Gigabyte Z390 Designare Layout Overview, Components And Features
Gigabyte did not go insane with the RGB accents, on either the packaging or the board. Set at default, Gigabyte stuck with a mostly dark approach and simple blue lighting. This gives the board a subdued, but still edgy look. The VRM heatsink is a mix of black and silver, which carries to the M.2 slot and even the PCH just to give a bit of continuity across the board.
The Z390 Designare employs a massive looking VRM (Voltage Regulator Module) which we will get into later in detail; it is a 12+1 design. Below that we find the LGA1151 socket with support for 8th and 9th gen Intel CPUs. And this is not just for Intel Core series processors -- remember there are Celeron and Pentium models which the board supports too, although it would be a truly sad sight to pair one of those much lower end chips in this feature-rich, powerful board. The Z390 Designare also features 5 hybrid fan headers. They enable the connectors to be used for a bevy of devices such as pumps, flow meters, and normal coolers, to better match the cooling needs for your build.
Moving over to the right edge, we have six SATA ports which share some bandwidth with the M.2 slots. Be mindful of this fact when you populate them as the SATA drives may not show up if the port is shared with an installed M.2 Device. You can check the manual which has a full table breakdown of which slots will impact specific SATA ports. Also take note of the 6 pin PCIe power connector just below the SATA ports, which serves extra supplementary power. This is used should you place a massive multi card solution on the Designare board. The power port will help to offset the 24 pin power feed and allow less stress to be placed on the main PSU connector.
Along the bottom of the board, we see again a 6-pin PCIe power connector next to the front panel connector. Here you can also see a 4 LED array which will help signify where your board is at during the POST sequence for quick debugging. It is unfortunate not to see a 2 digit POST display as that is normally far more helpful should and issue arise, but at least GB has something here.
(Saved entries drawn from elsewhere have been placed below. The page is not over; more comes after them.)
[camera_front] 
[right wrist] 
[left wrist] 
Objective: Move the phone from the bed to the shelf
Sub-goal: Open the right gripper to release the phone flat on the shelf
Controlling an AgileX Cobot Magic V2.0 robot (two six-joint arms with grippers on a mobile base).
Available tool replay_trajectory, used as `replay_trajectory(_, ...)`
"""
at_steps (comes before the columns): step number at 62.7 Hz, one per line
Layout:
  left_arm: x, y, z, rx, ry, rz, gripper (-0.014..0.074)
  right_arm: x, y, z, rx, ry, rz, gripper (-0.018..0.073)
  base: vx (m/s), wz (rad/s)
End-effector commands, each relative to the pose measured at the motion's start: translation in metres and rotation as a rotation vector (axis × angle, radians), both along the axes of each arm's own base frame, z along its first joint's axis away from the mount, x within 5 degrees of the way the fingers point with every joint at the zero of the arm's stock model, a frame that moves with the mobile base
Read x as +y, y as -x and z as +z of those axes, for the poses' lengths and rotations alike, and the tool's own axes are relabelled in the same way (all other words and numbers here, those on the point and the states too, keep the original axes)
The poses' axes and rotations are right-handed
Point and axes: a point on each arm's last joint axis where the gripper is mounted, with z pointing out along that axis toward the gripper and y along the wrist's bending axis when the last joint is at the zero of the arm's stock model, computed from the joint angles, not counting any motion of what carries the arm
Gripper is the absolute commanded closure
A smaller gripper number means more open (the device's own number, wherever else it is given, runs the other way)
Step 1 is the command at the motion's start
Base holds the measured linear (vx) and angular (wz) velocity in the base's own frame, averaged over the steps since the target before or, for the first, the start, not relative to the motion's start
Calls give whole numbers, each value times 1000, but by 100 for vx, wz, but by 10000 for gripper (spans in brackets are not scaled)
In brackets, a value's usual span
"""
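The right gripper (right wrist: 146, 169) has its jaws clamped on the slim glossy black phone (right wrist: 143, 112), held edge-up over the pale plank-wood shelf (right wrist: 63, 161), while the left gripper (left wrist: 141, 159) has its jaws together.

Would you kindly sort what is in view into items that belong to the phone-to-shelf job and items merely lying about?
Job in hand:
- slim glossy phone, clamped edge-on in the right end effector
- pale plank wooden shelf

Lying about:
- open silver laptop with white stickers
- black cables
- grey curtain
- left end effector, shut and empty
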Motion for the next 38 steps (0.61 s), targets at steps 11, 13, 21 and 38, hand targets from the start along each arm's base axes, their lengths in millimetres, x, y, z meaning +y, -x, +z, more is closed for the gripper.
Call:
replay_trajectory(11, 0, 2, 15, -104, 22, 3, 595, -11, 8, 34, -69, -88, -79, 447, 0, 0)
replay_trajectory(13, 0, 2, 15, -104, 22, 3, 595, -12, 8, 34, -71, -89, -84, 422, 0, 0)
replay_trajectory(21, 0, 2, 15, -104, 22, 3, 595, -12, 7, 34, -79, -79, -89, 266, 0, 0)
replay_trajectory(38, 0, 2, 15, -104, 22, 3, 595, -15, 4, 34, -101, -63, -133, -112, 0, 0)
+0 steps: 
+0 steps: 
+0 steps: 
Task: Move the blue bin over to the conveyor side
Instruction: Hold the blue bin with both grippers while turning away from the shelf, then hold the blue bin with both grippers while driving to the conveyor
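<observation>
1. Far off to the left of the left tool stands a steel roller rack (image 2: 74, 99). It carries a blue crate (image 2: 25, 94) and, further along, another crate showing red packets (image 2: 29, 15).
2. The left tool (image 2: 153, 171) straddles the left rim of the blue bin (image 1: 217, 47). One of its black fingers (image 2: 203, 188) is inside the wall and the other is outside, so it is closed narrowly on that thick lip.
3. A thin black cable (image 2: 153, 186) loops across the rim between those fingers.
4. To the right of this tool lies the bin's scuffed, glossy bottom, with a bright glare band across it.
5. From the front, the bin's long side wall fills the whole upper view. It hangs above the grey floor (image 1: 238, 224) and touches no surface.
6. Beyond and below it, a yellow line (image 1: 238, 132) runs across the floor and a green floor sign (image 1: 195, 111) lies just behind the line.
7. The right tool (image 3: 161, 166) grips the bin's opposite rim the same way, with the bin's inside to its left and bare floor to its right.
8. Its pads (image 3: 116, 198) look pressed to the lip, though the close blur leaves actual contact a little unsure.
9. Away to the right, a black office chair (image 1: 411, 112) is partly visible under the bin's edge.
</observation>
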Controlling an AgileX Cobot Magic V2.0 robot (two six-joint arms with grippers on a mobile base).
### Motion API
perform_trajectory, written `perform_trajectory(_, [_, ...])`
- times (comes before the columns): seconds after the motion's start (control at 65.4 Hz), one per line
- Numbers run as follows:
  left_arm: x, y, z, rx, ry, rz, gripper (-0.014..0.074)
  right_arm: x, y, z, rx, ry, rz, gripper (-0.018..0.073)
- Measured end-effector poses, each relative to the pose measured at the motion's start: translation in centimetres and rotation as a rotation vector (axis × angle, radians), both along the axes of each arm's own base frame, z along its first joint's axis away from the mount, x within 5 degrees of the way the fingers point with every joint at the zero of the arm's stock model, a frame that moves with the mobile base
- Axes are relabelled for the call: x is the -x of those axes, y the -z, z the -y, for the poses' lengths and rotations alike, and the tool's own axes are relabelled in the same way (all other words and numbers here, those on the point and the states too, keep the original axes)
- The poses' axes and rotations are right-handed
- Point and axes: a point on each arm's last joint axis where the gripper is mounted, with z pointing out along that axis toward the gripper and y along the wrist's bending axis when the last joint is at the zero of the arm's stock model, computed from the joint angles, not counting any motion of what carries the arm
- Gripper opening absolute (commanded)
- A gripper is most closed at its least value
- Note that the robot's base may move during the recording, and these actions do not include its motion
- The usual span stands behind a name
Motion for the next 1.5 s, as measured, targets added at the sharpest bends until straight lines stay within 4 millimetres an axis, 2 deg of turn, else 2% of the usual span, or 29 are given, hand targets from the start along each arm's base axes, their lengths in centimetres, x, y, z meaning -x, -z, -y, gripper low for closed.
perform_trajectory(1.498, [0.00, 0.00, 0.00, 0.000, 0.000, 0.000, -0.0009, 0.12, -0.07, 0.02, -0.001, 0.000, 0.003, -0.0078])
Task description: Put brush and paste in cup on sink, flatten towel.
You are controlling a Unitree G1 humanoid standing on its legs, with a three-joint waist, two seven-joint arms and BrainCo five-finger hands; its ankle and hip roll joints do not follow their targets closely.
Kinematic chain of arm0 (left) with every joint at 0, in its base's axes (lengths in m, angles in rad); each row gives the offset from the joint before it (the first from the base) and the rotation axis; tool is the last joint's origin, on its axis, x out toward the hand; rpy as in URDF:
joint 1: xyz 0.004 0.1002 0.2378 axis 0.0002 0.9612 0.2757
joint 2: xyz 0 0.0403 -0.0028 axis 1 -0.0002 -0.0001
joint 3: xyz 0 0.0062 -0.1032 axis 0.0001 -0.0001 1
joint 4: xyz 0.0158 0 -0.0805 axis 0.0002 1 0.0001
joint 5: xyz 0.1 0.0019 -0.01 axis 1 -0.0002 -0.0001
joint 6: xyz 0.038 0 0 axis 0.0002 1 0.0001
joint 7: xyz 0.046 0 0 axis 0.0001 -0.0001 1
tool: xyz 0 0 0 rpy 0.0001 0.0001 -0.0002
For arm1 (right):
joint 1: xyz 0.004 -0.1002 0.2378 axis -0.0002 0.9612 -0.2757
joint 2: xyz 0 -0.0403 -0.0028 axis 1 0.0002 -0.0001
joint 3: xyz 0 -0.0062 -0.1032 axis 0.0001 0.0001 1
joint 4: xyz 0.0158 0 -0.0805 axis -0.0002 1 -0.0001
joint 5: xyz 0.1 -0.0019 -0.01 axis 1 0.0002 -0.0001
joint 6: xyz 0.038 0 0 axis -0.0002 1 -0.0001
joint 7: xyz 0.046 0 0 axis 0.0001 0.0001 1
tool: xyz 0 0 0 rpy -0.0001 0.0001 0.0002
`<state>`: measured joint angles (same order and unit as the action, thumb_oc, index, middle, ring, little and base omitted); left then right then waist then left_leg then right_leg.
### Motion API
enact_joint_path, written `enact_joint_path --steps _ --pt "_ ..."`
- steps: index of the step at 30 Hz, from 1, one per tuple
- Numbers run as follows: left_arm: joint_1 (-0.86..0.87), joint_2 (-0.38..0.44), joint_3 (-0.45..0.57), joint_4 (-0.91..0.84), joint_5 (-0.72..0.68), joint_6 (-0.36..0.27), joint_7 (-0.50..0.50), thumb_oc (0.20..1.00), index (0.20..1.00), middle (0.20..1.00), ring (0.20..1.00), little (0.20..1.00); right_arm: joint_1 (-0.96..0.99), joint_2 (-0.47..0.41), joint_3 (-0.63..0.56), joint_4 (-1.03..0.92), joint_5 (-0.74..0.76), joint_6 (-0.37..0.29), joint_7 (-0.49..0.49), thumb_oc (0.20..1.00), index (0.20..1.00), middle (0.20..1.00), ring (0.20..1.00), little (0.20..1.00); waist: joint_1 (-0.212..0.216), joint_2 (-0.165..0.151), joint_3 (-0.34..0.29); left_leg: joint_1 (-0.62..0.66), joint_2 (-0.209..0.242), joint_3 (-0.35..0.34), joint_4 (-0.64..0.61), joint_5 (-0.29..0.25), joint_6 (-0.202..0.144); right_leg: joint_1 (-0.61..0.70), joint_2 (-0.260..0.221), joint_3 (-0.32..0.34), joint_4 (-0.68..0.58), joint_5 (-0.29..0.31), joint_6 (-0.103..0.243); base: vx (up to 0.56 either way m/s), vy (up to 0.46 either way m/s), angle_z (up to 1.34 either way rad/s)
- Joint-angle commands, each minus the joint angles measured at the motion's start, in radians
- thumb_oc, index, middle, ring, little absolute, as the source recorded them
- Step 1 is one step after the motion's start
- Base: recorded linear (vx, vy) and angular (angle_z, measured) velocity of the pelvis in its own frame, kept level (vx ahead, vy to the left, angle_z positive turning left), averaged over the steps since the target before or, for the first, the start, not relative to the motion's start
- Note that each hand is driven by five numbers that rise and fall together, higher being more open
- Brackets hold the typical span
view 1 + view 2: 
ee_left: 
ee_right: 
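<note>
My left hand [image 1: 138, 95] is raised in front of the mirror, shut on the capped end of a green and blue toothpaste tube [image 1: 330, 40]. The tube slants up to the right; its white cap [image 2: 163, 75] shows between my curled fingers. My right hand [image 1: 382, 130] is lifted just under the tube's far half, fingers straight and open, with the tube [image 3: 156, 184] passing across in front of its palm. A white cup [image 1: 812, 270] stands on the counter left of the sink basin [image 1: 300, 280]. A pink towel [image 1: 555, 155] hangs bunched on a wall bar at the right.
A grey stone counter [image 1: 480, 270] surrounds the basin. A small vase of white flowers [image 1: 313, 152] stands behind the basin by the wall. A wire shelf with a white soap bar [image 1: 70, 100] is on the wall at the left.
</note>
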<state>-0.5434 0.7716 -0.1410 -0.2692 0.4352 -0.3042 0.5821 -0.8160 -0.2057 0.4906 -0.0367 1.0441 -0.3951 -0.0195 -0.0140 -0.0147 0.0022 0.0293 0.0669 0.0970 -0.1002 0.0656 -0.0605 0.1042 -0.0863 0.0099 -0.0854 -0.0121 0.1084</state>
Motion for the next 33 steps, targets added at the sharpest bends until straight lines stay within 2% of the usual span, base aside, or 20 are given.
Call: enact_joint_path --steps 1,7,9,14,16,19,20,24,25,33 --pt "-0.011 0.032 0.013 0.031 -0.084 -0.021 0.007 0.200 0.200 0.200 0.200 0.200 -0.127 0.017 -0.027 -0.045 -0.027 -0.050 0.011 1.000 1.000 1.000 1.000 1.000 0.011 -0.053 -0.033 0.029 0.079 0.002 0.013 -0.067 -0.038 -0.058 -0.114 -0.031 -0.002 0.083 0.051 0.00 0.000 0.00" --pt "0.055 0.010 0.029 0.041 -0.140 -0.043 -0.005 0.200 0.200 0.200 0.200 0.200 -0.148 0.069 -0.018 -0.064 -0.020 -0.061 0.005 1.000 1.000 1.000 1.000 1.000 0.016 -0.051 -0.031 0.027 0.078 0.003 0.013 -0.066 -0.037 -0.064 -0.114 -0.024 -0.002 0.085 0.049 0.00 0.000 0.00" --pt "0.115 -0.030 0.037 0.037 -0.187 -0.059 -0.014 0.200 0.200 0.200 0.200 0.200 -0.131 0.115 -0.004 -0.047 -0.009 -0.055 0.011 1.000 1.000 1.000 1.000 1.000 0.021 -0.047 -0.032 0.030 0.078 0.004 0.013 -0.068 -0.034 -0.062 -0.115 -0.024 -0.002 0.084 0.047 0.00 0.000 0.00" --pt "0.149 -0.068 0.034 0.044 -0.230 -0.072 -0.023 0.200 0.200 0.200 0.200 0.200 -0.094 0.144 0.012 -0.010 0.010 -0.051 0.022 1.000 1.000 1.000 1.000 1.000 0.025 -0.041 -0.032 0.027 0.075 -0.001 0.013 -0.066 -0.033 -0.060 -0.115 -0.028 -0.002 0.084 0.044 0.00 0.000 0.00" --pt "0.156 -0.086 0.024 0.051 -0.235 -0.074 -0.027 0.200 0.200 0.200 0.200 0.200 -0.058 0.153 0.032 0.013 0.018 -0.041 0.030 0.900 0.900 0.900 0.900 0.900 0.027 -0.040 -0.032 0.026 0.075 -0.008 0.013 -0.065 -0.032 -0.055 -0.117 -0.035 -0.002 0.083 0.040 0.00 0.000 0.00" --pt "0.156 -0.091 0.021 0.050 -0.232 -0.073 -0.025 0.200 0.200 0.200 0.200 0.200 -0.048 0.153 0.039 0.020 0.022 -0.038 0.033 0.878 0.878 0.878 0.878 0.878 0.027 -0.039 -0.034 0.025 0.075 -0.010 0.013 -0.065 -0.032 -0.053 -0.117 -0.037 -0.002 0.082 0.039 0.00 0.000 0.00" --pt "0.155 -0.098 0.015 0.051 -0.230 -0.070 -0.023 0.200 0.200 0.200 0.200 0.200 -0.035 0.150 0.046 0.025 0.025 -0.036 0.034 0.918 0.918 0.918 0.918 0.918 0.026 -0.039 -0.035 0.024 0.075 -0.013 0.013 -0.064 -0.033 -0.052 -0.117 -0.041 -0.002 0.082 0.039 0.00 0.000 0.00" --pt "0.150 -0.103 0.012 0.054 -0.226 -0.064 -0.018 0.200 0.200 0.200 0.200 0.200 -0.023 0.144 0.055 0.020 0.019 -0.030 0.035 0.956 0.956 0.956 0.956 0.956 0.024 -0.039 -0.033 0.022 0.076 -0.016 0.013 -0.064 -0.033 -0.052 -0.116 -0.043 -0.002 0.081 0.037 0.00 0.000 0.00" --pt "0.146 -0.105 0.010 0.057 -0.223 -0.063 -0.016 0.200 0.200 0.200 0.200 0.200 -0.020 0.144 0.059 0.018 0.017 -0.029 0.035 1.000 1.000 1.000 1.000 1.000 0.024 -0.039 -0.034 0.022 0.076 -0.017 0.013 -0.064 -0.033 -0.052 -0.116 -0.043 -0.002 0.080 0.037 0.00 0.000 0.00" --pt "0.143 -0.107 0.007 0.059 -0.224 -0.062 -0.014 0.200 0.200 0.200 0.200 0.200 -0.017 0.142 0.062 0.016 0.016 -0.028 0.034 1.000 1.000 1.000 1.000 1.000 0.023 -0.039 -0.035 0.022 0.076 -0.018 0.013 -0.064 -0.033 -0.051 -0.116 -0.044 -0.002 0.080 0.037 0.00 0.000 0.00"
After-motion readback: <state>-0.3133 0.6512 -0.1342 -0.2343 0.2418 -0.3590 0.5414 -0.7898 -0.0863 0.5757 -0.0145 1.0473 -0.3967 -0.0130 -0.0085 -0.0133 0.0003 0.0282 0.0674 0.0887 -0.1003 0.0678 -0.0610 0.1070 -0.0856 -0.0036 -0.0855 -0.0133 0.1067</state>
The audio solution of the Z390 Designare is no slouch, arriving with the ALC 1220VB codec, which is standard for most top end boards across all of the Z390 product stacks we have seen so far. The codec is backed by WIMA film and choice gold Nichicon caps to round out a competent audio solution. The amp is internal to the chipset choice and while normally we like to know what parts are pushing the audio, the ALC1220VB appears to be an all in one package and it should do the job well enough for most users.
Between the PCIe slots we find the CNVi WiFi module, which is great as it supports full Wave 2 WiFi along with Bluetooth 5. We especially like the attention to detail here as you can see a small plastic clip stuck onto the board next to the Z390 silk screening. This clip is there to route the wires for the CNVi module to the rear I/O, reducing the chance of damaging the wires or snagging them during installation. This kind of attention to detail is how you can tell that a manufacturer cares about making a good first impression for the customer.
Now lets take a deeper dive into what really makes the Gigabyte Aorus Z390 Designare tick.
Here we'll dig into what makes this board work, which includes the VRM and the various chipsets, to control features.
The Aorus Z390 Designare employs what Gigabyte claims is a 12+1 VRM solution and when counting the inductors it shows 13. So, with that can we just assume the job is done right? While the VRM solution is nice and we feel like it needs a little attention so we'll undress this board a bit and see the configuration first hand.
CPU power is fed by a full EPS 8 pin along with a supplemental 4 pin. This is not really necessary for most situations, unless you plan to go sub-ambient at which point you have the possibility of drawing a lot of amps through the VRM. If your PSU only has a single CPU EPS 8 pin, do not worry. It will work just fine, even with an overclock on water cooling.
As we removed the VRM cooling, we have to take a moment to appreciate the beefy VRM sinks which are connected via heatpipe.
Here we see the VRM (Voltage Regulator Module) stripped. Notice that the VRM uses power stages versus individual driver MOSFETs. The power stages have driver/high/low side MOSFETs all in a single package which usually also have better monitoring and more finite control as well, which is good for tuning and stability.
Here we see a Vishay DrMOS SiC634 (50A) power stage which is used for the VCore; as mentioned there are 12 power stages on the board. There is also a Vishay DrMOS SIC620A (60A) power stage which is used for VccGT (iGPU). The VRM is controlled by an Intersil ISL69138 running in a 6+1 configuration. This means the VRM is using doublers to get to the 12 phases.
The doubler found on the rear of the board is an Intersil ISL6617A which is a smarter doubler that allows for full current balancing. Some doublers only split the PWM signal to two or more separate stages, but without the ability to balance current they never get out of phase with each other, which means they are not truly separate phases. The smarter doubler used here allows current balancing and control which means the 6 channels of the controller used for VCore, can better balance the individual power stages and can be considered as actual separate phases.